*Your goal:* Among the lines below, copy each one in which "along" appears.

*Dataset section:*
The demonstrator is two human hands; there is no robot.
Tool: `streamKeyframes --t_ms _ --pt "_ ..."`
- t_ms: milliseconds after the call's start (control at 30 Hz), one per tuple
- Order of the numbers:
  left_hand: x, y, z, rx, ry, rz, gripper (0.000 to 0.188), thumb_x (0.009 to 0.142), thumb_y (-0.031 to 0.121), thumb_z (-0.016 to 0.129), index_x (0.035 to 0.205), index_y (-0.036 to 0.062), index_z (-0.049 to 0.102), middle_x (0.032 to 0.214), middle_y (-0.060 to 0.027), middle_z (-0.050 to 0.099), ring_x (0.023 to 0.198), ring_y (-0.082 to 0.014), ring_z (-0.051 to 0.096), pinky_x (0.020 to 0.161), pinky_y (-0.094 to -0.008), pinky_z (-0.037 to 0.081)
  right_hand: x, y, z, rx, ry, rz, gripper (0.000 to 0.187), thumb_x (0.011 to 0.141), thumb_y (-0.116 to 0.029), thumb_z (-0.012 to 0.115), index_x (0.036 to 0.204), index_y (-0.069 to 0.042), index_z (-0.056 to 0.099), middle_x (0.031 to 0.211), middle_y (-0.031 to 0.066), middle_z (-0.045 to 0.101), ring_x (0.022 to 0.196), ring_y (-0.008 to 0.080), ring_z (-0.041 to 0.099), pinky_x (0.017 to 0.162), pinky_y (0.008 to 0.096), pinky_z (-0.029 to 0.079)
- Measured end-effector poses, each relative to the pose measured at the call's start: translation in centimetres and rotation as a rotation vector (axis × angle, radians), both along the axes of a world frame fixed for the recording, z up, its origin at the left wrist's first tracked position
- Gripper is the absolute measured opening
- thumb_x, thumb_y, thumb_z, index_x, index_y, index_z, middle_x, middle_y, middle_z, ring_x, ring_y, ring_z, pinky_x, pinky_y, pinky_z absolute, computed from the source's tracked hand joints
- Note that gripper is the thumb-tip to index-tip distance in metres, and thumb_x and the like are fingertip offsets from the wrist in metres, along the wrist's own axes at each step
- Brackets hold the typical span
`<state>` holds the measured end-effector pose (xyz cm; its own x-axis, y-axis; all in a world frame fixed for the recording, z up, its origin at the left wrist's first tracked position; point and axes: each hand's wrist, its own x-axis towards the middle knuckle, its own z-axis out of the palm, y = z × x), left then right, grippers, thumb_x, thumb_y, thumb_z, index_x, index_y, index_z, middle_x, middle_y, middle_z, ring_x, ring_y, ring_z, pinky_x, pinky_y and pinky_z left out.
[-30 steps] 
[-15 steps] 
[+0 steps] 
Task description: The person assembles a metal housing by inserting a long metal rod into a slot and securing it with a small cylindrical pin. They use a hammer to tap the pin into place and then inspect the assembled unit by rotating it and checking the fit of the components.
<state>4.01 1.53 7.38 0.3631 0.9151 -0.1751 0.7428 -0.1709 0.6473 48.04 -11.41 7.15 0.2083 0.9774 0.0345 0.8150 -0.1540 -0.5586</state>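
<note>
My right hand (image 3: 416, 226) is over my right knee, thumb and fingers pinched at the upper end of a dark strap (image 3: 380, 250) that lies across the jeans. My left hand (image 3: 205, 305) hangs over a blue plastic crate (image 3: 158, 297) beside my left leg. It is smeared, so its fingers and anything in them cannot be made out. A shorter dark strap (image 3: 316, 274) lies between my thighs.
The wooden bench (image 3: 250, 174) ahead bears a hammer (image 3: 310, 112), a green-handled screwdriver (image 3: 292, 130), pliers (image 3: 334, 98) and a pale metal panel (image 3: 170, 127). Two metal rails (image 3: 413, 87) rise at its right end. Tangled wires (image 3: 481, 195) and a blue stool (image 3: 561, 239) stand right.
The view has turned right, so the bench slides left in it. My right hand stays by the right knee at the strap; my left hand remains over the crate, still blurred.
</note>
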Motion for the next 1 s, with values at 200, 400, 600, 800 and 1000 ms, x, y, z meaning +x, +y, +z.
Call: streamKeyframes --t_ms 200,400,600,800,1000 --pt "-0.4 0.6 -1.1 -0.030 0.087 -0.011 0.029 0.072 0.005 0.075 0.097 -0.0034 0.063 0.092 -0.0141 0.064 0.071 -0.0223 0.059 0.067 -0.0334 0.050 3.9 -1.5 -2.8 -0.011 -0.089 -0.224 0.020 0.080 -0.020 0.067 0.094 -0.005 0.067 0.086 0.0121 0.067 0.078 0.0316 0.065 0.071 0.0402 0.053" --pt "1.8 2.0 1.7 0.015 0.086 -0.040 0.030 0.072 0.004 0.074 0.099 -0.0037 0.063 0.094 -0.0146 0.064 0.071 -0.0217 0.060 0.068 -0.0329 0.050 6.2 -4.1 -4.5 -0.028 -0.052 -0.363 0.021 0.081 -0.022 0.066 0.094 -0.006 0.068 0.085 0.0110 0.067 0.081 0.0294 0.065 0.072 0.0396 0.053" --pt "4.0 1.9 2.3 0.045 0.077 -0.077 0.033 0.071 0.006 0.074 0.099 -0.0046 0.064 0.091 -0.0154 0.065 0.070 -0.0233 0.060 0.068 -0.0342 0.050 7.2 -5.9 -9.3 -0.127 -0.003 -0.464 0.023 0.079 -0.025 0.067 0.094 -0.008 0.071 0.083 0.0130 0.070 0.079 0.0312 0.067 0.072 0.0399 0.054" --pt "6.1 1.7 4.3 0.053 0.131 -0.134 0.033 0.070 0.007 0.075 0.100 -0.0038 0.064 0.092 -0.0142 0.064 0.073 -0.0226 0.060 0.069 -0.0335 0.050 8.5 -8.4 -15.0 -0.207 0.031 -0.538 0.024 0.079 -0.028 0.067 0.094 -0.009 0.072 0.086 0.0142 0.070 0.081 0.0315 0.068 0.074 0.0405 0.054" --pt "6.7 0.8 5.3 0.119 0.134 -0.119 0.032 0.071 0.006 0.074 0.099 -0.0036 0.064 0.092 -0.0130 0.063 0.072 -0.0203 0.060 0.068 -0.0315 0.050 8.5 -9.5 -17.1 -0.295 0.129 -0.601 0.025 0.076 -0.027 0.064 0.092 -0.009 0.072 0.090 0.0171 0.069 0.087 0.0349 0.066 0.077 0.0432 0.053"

*Answer space:*
- Measured end-effector poses, each relative to the pose measured at the call's start: translation in centimetres and rotation as a rotation vector (axis × angle, radians), both along the axes of a world frame fixed for the recording, z up, its origin at the left wrist's first tracked position
- Note that gripper is the thumb-tip to index-tip distance in metres, and thumb_x and the like are fingertip offsets from the wrist in metres, along the wrist's own axes at each step

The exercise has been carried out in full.